__AIM OF THE EXERCISE__
From the entries below, return exactly the lines beginning at the one that contains "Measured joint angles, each" and ending at the one that contains "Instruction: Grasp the", both of them included, and only those lines.

==== WORKING DATA

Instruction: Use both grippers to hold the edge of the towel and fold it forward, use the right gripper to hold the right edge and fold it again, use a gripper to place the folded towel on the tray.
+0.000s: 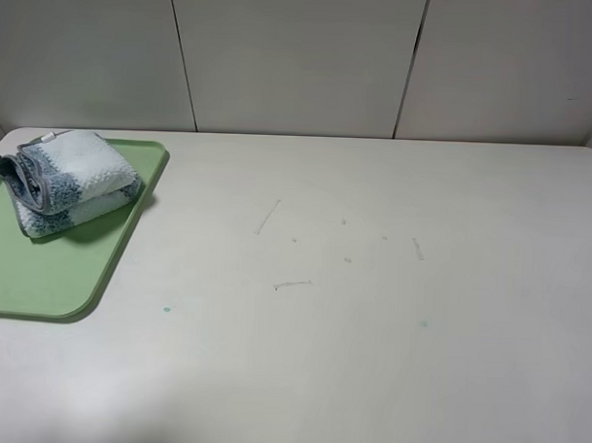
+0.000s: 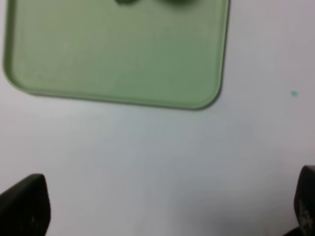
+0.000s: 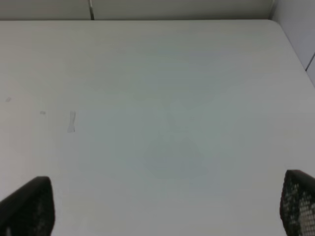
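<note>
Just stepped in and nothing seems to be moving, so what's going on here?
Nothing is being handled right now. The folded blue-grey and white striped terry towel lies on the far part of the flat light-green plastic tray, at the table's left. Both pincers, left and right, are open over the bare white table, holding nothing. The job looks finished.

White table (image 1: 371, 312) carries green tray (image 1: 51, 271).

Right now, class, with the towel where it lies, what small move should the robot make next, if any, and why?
Probably none beyond keeping both arms back. The folded towel already rests on the tray, in its far corner. The left gripper and right gripper are open, hold nothing, and are over bare table. At most, I would check the loose fold at the towel's left end.
</note>
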Action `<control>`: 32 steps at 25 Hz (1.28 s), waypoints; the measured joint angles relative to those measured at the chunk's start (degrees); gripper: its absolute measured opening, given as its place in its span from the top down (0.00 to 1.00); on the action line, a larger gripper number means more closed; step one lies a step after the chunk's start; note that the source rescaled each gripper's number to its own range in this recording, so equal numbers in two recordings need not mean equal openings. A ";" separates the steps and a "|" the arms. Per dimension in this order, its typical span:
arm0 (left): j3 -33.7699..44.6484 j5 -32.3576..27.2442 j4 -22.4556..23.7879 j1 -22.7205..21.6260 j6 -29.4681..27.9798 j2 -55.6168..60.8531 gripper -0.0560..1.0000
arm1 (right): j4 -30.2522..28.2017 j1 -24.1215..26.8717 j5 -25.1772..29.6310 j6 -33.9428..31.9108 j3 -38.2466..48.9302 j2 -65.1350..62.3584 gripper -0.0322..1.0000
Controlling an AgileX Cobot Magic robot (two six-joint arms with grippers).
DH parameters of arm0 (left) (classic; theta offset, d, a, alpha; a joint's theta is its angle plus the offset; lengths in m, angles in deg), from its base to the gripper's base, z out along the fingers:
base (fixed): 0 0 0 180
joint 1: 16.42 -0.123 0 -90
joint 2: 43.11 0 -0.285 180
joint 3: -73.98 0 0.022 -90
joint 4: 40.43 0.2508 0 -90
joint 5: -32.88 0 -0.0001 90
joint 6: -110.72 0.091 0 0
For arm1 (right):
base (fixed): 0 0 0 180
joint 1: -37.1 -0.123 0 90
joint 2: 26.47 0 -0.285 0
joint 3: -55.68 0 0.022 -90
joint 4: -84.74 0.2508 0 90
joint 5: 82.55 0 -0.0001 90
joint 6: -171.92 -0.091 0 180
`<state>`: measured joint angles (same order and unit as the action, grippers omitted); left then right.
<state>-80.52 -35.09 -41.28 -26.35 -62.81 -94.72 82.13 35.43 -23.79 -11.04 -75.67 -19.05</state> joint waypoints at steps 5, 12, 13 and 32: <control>0.00 -0.06 -0.38 0.00 2.78 9.97 0.00 | 0.00 0.00 0.00 0.00 0.00 0.00 0.00; 1.29 -0.11 -3.10 1.06 2.95 22.04 0.00 | 0.00 0.00 0.00 0.00 0.00 0.00 0.00; 2.02 -0.11 -3.37 1.58 2.95 23.78 0.00 | 0.00 0.00 0.00 0.00 0.00 0.00 0.00; 23.02 7.07 -3.74 10.30 4.27 44.24 0.00 | 0.00 0.00 0.00 0.00 0.00 0.00 0.00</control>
<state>-57.50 -28.02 -45.03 -16.05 -58.54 -50.48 82.13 35.43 -23.79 -11.04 -75.67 -19.05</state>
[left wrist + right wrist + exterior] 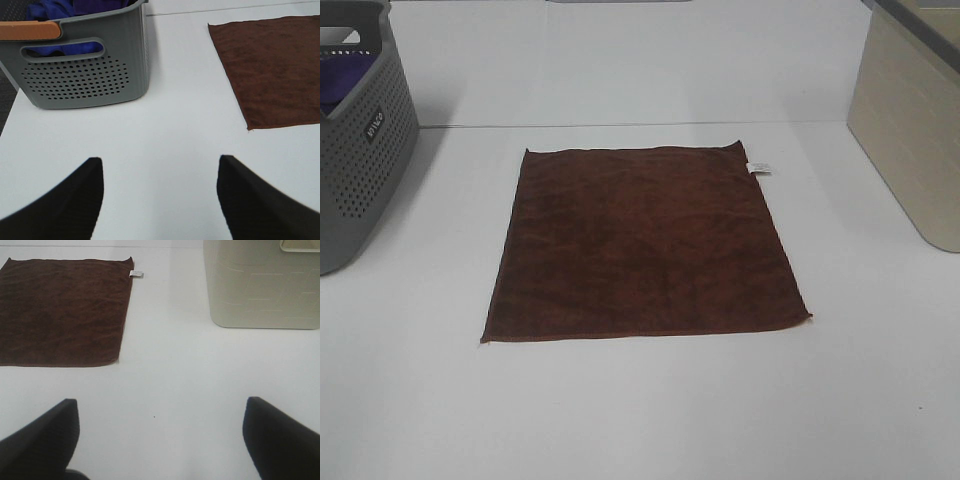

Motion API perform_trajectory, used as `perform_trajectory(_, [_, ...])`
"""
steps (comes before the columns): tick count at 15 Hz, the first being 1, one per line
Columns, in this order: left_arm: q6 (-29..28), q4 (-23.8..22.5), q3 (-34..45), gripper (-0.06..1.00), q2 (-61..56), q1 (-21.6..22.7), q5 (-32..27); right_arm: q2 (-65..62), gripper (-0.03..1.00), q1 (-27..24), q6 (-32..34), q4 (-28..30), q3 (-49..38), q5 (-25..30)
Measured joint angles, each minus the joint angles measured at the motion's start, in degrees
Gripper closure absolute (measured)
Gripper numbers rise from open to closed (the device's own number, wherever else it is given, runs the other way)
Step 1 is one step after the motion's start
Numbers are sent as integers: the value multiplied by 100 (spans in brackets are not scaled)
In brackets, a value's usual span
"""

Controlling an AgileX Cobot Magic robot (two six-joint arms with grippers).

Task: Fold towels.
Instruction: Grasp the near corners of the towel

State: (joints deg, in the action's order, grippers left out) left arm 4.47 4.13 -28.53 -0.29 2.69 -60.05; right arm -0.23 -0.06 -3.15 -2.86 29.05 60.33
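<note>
A dark reddish-brown square towel [642, 243] lies flat and unfolded on the white table, with a small white tag [759, 168] at its far right corner. It also shows in the left wrist view [277, 70] and the right wrist view [62, 310]. My left gripper [160, 170] is open and empty above bare table, apart from the towel's left side. My right gripper [161, 412] is open and empty above bare table, apart from the towel's right side. Neither gripper shows in the high view.
A grey perforated basket [358, 140] with purple fabric [55, 10] inside stands at the far left; it has a wooden handle [27, 30]. A beige bin [910, 130] stands at the far right, also in the right wrist view [262, 285].
</note>
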Motion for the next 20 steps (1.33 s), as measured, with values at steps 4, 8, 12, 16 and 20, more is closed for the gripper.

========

__SOLUTION TO THIS PROBLEM__
Measured joint angles, each minus the joint angles measured at the motion's start, in degrees
Gripper closure absolute (measured)
Gripper numbers rise from open to closed (the device's own number, wherever else it is given, runs the other way)
Step 1 is one step after the motion's start
Numbers are sent as integers: the value multiplied by 100 (spans in brackets are not scaled)
In brackets, a value's usual span
"""

Controlling an AgileX Cobot Magic robot (two six-joint arms with grippers).

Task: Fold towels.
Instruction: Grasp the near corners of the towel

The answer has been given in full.